__What to do__.
Your output should be the exact lines from the start of the data through the line containing "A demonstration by", with no pictures.

__Dataset entries__.

━━━━━━

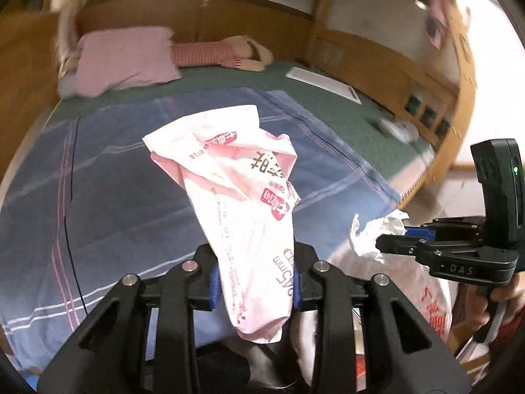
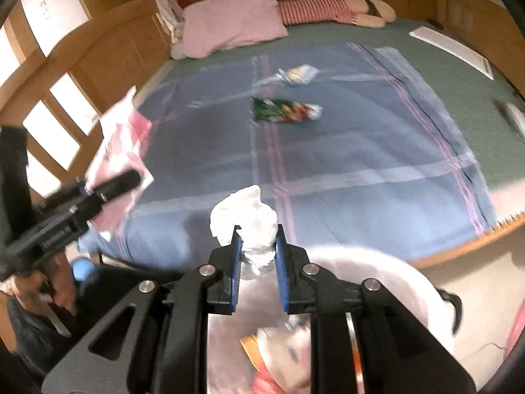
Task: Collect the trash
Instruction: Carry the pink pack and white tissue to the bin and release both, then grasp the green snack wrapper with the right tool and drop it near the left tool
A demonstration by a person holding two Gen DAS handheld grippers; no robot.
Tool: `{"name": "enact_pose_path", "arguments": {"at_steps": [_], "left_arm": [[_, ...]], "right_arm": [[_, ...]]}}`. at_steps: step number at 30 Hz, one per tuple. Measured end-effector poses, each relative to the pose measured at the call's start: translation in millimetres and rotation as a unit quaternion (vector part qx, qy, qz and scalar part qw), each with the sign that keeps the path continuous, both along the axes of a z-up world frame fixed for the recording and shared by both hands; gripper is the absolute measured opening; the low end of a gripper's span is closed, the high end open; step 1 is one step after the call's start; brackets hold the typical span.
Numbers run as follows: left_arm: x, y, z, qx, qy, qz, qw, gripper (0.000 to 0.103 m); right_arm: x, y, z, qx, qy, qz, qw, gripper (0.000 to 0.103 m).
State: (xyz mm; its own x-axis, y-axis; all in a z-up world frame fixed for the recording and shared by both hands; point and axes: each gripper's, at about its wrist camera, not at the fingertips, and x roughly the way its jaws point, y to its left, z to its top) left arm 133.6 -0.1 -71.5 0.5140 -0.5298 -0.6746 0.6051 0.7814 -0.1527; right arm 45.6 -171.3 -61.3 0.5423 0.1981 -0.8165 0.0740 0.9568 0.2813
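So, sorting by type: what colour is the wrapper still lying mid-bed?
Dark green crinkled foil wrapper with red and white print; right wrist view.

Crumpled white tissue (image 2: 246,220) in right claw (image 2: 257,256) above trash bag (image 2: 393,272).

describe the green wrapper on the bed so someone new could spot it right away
Start at the bed's blue plaid sheet. Near its middle, beside the pink stripe, lies the green wrapper, flat and crinkled with a silvery end. Unlike the paler blue-and-yellow wrapper just beyond it, it is dark green with red print.
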Motion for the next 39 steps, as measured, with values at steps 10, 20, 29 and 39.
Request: {"name": "enact_pose_path", "arguments": {"at_steps": [10, 20, 29, 39], "left_arm": [[-47.1, -58.7, -12.1, 0.028, 0.009, -0.075, 0.9967, 0.032], [-95.7, -103.3, -57.3, 0.035, 0.099, -0.241, 0.9648, 0.086], [-11.9, -30.3, -21.7, -0.006, 0.058, -0.024, 0.9980, 0.093], [100.3, 127.7, -63.0, -0.032, 0.130, 0.276, 0.9519, 0.095]], "right_arm": [[-60.9, -51.8, -19.5, 0.044, 0.013, -0.044, 0.998, 0.049], [-68.4, -114.5, 18.1, 0.034, -0.060, -0.167, 0.984, 0.065], [44.4, -92.3, 13.3, -0.018, -0.046, -0.102, 0.994, 0.081], [279.6, 53.6, -53.9, -0.198, 0.026, 0.064, 0.978, 0.081]]}}
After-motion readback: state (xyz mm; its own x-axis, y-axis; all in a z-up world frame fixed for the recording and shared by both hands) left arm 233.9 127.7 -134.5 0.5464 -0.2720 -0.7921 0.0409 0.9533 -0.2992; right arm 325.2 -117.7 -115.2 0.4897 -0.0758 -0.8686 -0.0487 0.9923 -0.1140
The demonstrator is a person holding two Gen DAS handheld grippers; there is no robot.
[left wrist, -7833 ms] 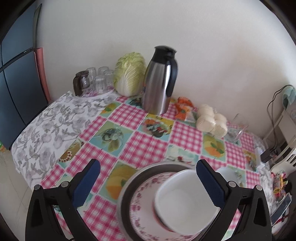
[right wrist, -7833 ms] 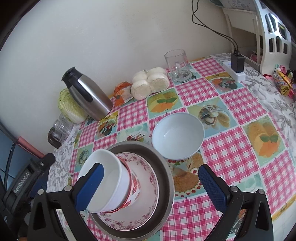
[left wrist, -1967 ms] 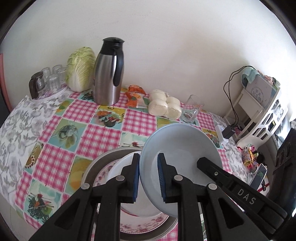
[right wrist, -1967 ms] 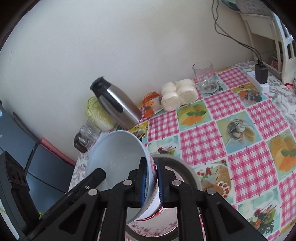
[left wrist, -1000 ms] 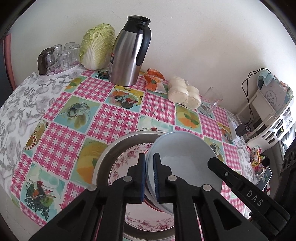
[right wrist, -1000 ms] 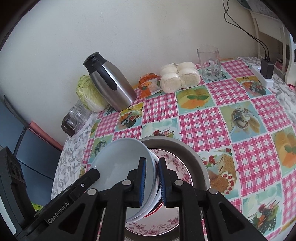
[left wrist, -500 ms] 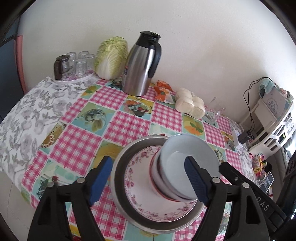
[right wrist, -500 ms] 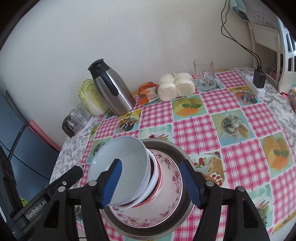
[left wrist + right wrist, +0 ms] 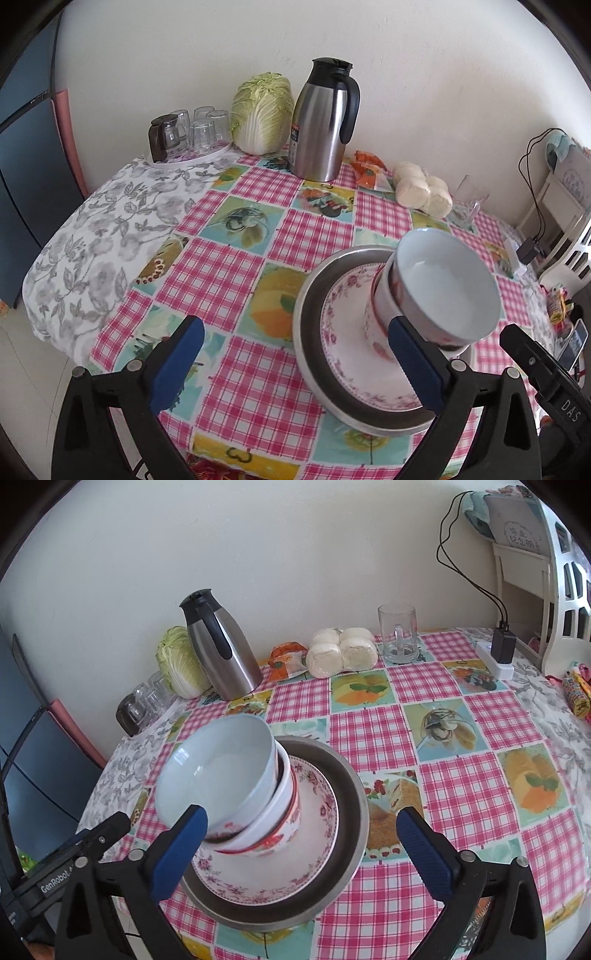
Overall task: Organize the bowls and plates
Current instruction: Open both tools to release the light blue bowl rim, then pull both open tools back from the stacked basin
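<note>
Tablecloth point(image 9: 369, 734) of pink gingham and fruit-picture squares covers the round table and carries everything here. Largest on it is the wide grey metal basin point(image 9: 352, 801), which serves as the landmark. Inside the basin lies a white plate with a pink floral rim point(image 9: 317, 853); on the plate stands a white bowl with red decoration point(image 9: 280, 823), and nested in that bowl sits a plain pale-blue bowl point(image 9: 218, 771), which looks slightly tilted. So the stack reads basin, plate, patterned bowl, plain bowl, all touching.

Beyond the basin, against the wall, stand a tall steel thermos jug with a black handle point(image 9: 325, 122), a pale green napa cabbage point(image 9: 262, 110) just beside it, a bag of white steamed buns point(image 9: 341, 650) and a clear glass mug point(image 9: 399, 635).

The left gripper point(image 9: 295, 362) is spread wide and grips nothing; one blue pad point(image 9: 413, 365) overlaps the stack in its view, though contact cannot be told. The right gripper point(image 9: 303, 853) is likewise wide apart and empty, its fingers flanking the basin.

Judging by this, the nesting step appears finished and both tools are clear of the stack. No other loose plate or bowl shows on the cloth, so the next move probably calls for backing away, or checking that the top bowl sits level.
</note>
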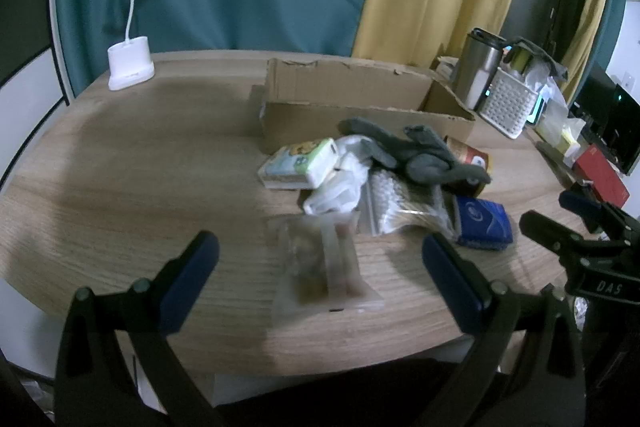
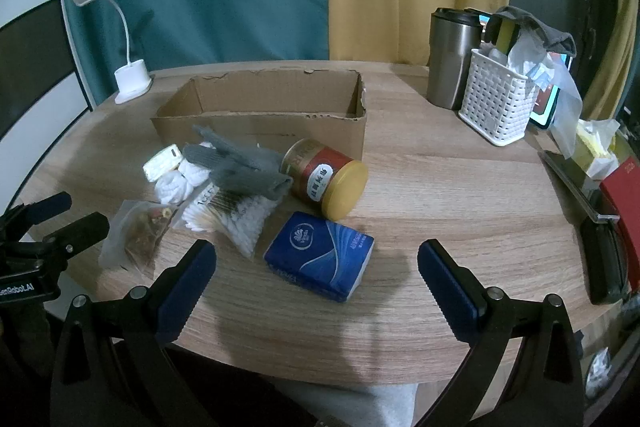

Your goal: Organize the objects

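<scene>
We hold the left gripper (image 1: 320,263) and right gripper (image 2: 316,263) spread apart, empty, above the near table (image 2: 440,187) edge; the clutter lies before the far cardboard box (image 2: 260,111).

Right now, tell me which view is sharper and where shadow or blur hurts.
Right wrist view is sharper: jar label and blue pack are crisp, a shadow darkens the near table edge. Left wrist view is softer: the clear packet smears; both bend at the edges.

Matt wood-grain table (image 2: 440,195), torn cardboard box (image 2: 260,123), brushed-metal tumbler (image 2: 450,63)
</scene>
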`<state>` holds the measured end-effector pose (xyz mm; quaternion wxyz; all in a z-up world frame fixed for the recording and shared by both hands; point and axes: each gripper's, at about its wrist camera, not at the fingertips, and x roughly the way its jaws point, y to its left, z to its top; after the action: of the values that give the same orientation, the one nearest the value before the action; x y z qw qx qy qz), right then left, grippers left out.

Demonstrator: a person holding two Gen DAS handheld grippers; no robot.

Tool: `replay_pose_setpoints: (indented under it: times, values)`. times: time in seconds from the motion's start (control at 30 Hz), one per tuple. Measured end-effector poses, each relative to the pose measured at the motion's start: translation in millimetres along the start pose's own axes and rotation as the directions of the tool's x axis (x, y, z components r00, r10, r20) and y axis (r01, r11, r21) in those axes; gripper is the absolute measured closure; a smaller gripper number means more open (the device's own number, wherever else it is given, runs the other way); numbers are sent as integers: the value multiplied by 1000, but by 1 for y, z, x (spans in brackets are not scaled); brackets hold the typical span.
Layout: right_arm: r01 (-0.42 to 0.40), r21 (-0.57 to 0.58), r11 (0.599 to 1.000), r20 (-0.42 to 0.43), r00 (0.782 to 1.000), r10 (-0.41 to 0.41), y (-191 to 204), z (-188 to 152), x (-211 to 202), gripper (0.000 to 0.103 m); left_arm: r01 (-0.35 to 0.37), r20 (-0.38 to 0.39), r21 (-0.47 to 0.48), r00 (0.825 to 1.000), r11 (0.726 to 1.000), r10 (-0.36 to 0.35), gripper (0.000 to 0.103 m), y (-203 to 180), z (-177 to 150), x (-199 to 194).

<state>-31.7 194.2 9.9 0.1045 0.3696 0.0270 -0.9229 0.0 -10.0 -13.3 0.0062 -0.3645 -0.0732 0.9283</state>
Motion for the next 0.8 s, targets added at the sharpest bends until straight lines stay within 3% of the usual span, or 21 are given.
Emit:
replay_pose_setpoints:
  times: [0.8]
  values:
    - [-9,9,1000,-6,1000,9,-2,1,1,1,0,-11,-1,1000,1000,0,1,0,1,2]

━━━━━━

__Solution for this task__.
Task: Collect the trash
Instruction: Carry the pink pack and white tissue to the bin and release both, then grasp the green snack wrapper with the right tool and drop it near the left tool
A demonstration by a person holding two Gen DAS handheld grippers; no robot.

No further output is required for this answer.